◆ Listed records:
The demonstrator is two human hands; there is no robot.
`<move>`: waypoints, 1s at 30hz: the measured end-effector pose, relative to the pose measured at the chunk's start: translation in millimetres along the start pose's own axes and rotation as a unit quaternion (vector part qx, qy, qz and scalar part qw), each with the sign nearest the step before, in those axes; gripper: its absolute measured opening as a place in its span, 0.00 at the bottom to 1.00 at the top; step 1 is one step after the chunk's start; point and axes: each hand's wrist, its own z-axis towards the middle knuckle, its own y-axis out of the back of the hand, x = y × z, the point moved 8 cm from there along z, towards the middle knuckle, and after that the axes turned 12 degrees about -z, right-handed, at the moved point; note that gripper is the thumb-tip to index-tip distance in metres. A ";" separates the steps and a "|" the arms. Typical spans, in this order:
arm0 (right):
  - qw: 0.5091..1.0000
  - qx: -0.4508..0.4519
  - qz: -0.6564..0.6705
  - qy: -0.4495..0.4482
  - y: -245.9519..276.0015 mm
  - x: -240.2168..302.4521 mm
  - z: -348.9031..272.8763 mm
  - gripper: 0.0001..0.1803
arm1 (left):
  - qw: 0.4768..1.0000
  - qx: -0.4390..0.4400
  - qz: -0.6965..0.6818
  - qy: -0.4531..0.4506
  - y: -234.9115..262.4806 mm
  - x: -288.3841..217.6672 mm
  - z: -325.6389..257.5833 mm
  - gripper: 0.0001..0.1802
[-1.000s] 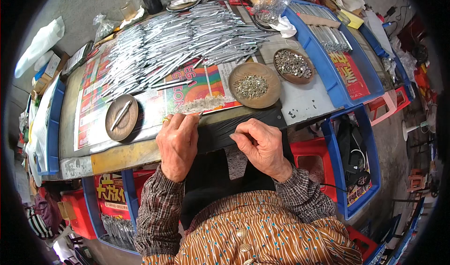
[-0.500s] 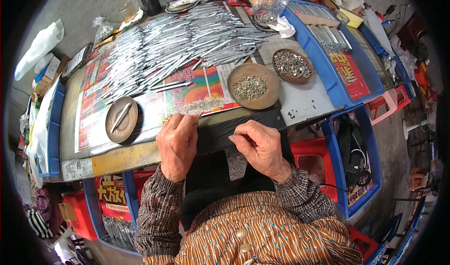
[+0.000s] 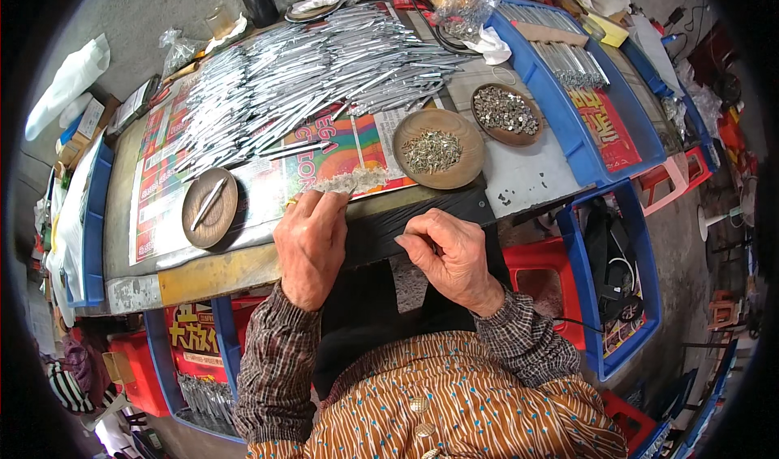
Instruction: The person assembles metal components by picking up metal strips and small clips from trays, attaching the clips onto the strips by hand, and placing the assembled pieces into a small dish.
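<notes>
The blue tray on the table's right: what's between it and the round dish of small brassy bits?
The head view shows a smaller brown dish of grey pieces between the blue tray and the round dish.

From the left hand (image 3: pixel 310 244), rods (image 3: pixel 316 77) pile at twelve o'clock on the table (image 3: pixel 215 277); dish (image 3: pixel 213 232) with a stick (image 3: pixel 209 204) at ten; plate (image 3: pixel 442 180) of small parts (image 3: pixel 432 150) at two, bowl (image 3: pixel 520 140) just beyond; right hand (image 3: pixel 450 260) at three!

Checked sleeves (image 3: pixel 276 370), wavy-striped ochre garment (image 3: pixel 495 410)
</notes>
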 end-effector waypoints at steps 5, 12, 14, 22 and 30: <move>1.000 0.013 -0.009 -0.004 0.1 1.6 -0.1 0.08 | 1.000 -0.008 0.000 -0.011 -1.5 -2.8 6.2 0.06; 1.000 0.000 0.007 -0.001 -1.0 -0.4 -0.8 0.06 | 1.000 -0.017 -0.009 -0.020 -3.4 0.2 9.3 0.06; 1.000 -0.002 0.010 0.000 -1.2 -1.3 -0.9 0.06 | 0.999 -0.022 -0.030 -0.013 -4.4 3.9 9.3 0.07; 1.000 -0.004 0.012 -0.003 -0.7 -1.7 -1.0 0.06 | 0.998 -0.036 -0.055 0.007 -1.9 6.6 10.8 0.07; 1.000 -0.003 0.010 -0.001 -1.5 -2.4 -1.4 0.07 | 0.995 -0.050 -0.085 0.018 -0.6 10.7 11.1 0.09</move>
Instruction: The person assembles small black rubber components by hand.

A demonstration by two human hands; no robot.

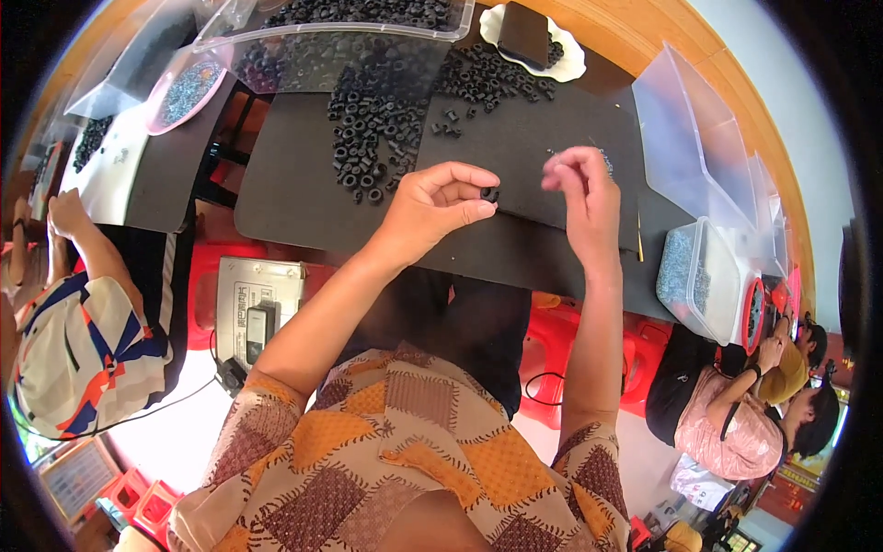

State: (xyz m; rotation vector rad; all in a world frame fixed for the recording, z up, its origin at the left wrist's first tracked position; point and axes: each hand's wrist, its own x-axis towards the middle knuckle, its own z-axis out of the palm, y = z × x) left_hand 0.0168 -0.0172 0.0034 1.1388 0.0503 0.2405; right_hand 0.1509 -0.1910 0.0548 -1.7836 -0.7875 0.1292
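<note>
My left hand (430,204) pinches a small black ring-shaped part (489,194) between thumb and fingertips, above the front of the dark table (303,198). To its right, my right hand (589,195) is raised with thumb and fingers drawn together. Those fingertips are blurred, so whatever they may hold does not show. Partly hidden behind that hand are tiny bluish metal pieces (608,162). A loose spread of black ring-shaped parts (368,138) lies beyond my left hand, and more black parts (487,78) lie farther back.
A large clear bin (340,29) of black parts stands at the back left. On the right are a clear tub (682,267) of bluish pieces, an upright clear plastic box (690,138) and a thin stick (640,235). A white dish (566,64) sits far back. People sit on both sides.
</note>
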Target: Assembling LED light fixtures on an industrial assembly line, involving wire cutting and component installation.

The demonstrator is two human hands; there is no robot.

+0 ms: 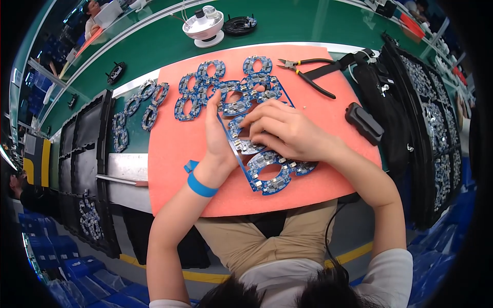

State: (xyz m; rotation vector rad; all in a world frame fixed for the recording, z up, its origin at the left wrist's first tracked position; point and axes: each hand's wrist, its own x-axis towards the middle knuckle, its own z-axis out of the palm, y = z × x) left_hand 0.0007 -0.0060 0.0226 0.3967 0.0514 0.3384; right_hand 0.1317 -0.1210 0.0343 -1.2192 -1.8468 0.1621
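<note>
A blue circuit board panel [277, 184] of joined ring-shaped boards with narrow edge strips is held tilted over the pink foam mat [174, 164]. My left hand [218, 141] holds its left edge, the thumb pointing up and the other fingers mostly hidden behind it. My right hand [292, 131] is closed, its curled fingertips gripping a ring board in the middle of the panel. A blue wrist strap [201, 187] circles my left wrist. Beyond my hands, several loose ring boards [188, 107] lie on the mat.
Diagonal cutters [307, 78] lie open at the mat's far right, near a black oblong object [364, 123]. Black trays [418, 128] of boards stand at right; another black tray [84, 169] is at left. More ring boards [119, 131] lie left. A white round device [204, 26] stands behind.
</note>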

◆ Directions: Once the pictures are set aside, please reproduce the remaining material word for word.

◆ Solution for this exercise:
The demonstrator is two human hands; there is no robot.
`<move>`: waypoints, 1s at 30hz: the measured end-effector pose, relative to the pose measured at the chunk's start: translation in millimetres along the start pose's own axes and rotation as a unit quaternion (vector part qx, qy, qz and scalar part qw), each with the sign nearest the step before, in those axes; gripper: its absolute measured opening as a place in its span, 0.00 at the bottom to 1.00 at the top; step 1 is one step after the chunk's start; point and axes: each hand's wrist, its own z-axis towards the middle knuckle, its own y-axis out of the back of the hand, x = y × z, the point moved 8 cm from there along z, towards the middle knuckle, and after that the axes turned 12 degrees about -z, right-handed, at the moved point; note that gripper is the thumb-tip to index-tip distance in metres. A ";" separates the steps and a "|" the arms. Typical spans, in this order:
arm0 (right):
  - qw: 0.5091..1.0000
  - qx: -0.4508..0.4519
  - qz: -0.6564..0.6705
  - qy: -0.4495..0.4482
  - y: -245.9519..276.0015 mm
  - x: -240.2168..302.4521 mm
  - z: -348.9031..272.8763 mm
  - gripper: 0.0001..0.1803
arm1 (left):
  - qw: 0.4768..1.0000
  - qx: -0.4390..0.4400
  - qz: -0.6965..0.6818
  - qy: -0.4531..0.4506
  - y: -234.9115..262.4806 mm
  - x: -288.3841..217.6672 mm
  - z: -325.6389..257.5833 mm
  - gripper: 0.0001..0.1802
[-1.000s] 
[-0.500s] 
[+0.000s] 
Instruction: The person assembles metal components by picking up metal strips and small clips from trays, attaching the clips onto the strips by hand, and placing the assembled pieces into a small dish.
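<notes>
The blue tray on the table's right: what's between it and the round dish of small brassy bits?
The head view shows a smaller brown dish of grey pieces between the blue tray and the round dish.

From the left hand (image 3: pixel 310 244), rods (image 3: pixel 316 77) pile at twelve o'clock on the table (image 3: pixel 215 277); dish (image 3: pixel 213 232) with a stick (image 3: pixel 209 204) at ten; plate (image 3: pixel 442 180) of small parts (image 3: pixel 432 150) at two, bowl (image 3: pixel 520 140) just beyond; right hand (image 3: pixel 450 260) at three!

Checked sleeves (image 3: pixel 276 370), wavy-striped ochre garment (image 3: pixel 495 410)
</notes>
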 end-effector waypoints at steps 5, 12, 14, 22 and 30: <move>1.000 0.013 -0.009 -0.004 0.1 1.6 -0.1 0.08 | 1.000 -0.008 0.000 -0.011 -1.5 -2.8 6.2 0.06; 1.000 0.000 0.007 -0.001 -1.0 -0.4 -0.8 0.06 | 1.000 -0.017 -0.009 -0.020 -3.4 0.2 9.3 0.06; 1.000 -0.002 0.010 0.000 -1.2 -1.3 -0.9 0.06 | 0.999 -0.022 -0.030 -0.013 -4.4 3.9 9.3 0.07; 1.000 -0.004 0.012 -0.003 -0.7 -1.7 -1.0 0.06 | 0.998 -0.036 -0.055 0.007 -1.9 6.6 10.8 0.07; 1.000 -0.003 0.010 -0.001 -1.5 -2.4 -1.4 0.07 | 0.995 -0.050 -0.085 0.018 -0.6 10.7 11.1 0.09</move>
Instruction: The person assembles small black rubber components by hand.

A demonstration by two human hands; no robot.


State: (xyz m; rotation vector rad; all in a world frame fixed for the recording, z up, its origin at the left wrist's first tracked position; point and axes: each hand's wrist, its own x-axis towards the middle knuckle, its own z-axis out of the palm, y = z × x) left_hand 0.0168 -0.0172 0.0034 1.1388 0.0503 0.2405; right_hand 0.1509 -0.1910 0.0548 -1.7836 -0.7875 0.1292
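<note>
My left hand (430,204) pinches a small black ring-shaped part (489,194) between thumb and fingertips, above the front of the dark table (303,198). To its right, my right hand (589,195) is raised with thumb and fingers drawn together. Those fingertips are blurred, so whatever they may hold does not show. Partly hidden behind that hand are tiny bluish metal pieces (608,162). A loose spread of black ring-shaped parts (368,138) lies beyond my left hand, and more black parts (487,78) lie farther back.
A large clear bin (340,29) of black parts stands at the back left. On the right are a clear tub (682,267) of bluish pieces, an upright clear plastic box (690,138) and a thin stick (640,235). A white dish (566,64) sits far back. People sit on both sides.
</note>
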Target: Assembling LED light fixtures on an industrial assembly line, involving wire cutting and component installation.

The demonstrator is two human hands; there is no robot.

+0 ms: 

State: (xyz m; rotation vector rad; all in a world frame fixed for the recording, z up, its origin at the left wrist's first tracked position; point and axes: each hand's wrist, its own x-axis towards the middle knuckle, its own z-axis out of the palm, y = z × x) left_hand 0.0007 -0.0060 0.0226 0.3967 0.0514 0.3384; right_hand 0.1317 -0.1210 0.0343 -1.2192 -1.8468 0.1621
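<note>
A blue circuit board panel [277, 184] of joined ring-shaped boards with narrow edge strips is held tilted over the pink foam mat [174, 164]. My left hand [218, 141] holds its left edge, the thumb pointing up and the other fingers mostly hidden behind it. My right hand [292, 131] is closed, its curled fingertips gripping a ring board in the middle of the panel. A blue wrist strap [201, 187] circles my left wrist. Beyond my hands, several loose ring boards [188, 107] lie on the mat.
Diagonal cutters [307, 78] lie open at the mat's far right, near a black oblong object [364, 123]. Black trays [418, 128] of boards stand at right; another black tray [84, 169] is at left. More ring boards [119, 131] lie left. A white round device [204, 26] stands behind.
</note>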

The exercise is done; no more work remains.